2
votes

We've been recently experiencing unexplained latency issues as refelcting from the ELB latency metric with our AWS setup.

Our setup includes and 3 EC2 c1.medium machines (each running an NGINX which talks to a uWSGI handler on the machine) behind an ELB.

Now, our traffic has peaks in morning and evening times but that doens't explain what we're seeing, i.e peaks of 10 seconds in latency well into the the traffic peak.
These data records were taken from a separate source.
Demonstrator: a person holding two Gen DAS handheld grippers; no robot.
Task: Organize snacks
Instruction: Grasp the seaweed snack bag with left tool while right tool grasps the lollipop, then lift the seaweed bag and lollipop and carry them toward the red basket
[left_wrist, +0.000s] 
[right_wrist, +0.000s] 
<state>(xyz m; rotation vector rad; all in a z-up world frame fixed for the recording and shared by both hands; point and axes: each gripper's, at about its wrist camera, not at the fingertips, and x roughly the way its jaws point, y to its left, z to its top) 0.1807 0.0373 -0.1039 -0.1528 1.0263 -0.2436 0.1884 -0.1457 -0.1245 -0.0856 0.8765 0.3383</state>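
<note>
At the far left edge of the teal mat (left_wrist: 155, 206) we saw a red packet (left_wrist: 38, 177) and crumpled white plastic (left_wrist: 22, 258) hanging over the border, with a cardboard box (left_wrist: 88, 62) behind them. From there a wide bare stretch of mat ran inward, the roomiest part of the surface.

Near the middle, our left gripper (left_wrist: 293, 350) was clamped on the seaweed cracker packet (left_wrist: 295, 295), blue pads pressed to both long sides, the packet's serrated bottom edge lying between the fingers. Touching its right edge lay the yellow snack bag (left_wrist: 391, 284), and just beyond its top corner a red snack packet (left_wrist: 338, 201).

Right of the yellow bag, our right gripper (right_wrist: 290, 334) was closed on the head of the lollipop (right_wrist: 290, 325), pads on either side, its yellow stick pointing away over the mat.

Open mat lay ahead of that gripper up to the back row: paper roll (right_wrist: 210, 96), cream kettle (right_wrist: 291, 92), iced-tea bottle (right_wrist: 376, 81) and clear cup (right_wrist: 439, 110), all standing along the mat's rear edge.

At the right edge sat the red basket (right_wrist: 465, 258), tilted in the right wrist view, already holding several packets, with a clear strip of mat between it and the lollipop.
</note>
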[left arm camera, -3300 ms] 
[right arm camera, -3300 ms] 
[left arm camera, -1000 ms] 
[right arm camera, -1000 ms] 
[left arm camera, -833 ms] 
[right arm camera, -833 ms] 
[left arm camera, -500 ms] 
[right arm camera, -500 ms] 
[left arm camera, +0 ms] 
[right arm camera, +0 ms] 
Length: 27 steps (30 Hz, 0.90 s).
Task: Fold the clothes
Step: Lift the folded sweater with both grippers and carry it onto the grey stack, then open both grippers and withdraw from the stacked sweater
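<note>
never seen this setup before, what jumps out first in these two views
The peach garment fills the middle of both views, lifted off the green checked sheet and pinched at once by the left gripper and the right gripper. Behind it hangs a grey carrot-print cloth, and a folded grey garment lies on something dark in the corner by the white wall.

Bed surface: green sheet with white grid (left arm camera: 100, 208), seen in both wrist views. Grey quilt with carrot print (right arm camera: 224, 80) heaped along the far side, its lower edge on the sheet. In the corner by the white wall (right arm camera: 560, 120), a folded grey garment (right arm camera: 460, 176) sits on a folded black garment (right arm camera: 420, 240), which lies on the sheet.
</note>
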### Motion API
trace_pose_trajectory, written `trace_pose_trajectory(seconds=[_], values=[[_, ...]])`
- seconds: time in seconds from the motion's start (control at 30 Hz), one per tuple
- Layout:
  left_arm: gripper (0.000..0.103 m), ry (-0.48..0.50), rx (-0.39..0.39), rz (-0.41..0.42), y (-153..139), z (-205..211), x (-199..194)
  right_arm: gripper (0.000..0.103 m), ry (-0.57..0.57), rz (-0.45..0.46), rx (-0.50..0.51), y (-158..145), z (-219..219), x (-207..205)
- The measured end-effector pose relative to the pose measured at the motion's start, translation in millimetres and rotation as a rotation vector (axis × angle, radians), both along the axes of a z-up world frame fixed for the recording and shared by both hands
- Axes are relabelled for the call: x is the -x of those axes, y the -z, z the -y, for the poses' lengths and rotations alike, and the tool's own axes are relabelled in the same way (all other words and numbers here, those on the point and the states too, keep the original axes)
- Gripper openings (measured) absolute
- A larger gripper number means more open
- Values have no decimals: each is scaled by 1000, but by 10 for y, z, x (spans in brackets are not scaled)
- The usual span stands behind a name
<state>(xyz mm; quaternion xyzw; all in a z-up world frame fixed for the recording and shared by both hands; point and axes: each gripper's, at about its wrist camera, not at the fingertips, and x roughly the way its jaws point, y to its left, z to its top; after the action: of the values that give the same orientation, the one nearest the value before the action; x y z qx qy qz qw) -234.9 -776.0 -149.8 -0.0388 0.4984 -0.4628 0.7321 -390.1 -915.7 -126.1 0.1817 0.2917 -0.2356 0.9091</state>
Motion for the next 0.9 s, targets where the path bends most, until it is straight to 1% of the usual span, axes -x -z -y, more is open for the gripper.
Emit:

Our NGINX logs and uWSGI stats show that we are not queuing any requests and response times are solid under 500 ms.

Some config details:

ELB listens on port 8443 and transfers to 8080

NGINX has the following config on each EC2:

worker_processes 2;
pid /var/run/nginx.pid;

events {
    worker_connections 4000;
    multi_accept on;
    use epoll;
}

http {
    server {
        reset_timedout_connection on;
        access_log off;
        listen 8080;
        
        location / {
            include uwsgi_params;
            uwsgi_pass 127.0.0.1:3031;
        }
    }
}

I was wondering if someone had experienced something similar or can maybe supply an explanation.

Thank you..

1
Did you ever find the reason for this? Iam experiencing exactly the same issue at the moment.Alistair Prestidge
To our understanding, it seems that the latency data from the ELB includes the time until the connection is closed on the client side. Thus, when a client is using a bad or loaded network, it shifts the whole latency of the ELB report whereas we could have finished processing the request in 300 ms but it took another 700ms to transmit over, say, a 3G network. It fits what we're seeing from our clients.. makes any sense?wilfo
I'm seeing a similar issue, but the "client" in this case is my own benchmark from within the same AWS region, so I don't think it's client network issues.Dustin Boswell
In my case, I was originally using uwsgi's http server. When I switched to nginx in front of uwsgi's non-http server, the latency spikes went away. My nginx conf was slightly different (no multi_accept, epoll, or reset_timedout_connection) -- not sure if that matters.Dustin Boswell
Thanks for sharing. We don't see this anymore, sort of a passing phase. We also heard suggestion that clients running over poor cellular internet are at fault and that the latency occurs on their end. But, who knows..wilfo

1 Answers

2
votes

I'm not sure if it's documented somewhere but we've been using ELBs for quite a while. And in essence ELBs are EC2 instances in front of the instances you are load balancing, it's our understanding that when your ELB starts experiencing more traffic, Amazon does some magic to turn that ELB instance from say a c1.medium to an m1.xlarge.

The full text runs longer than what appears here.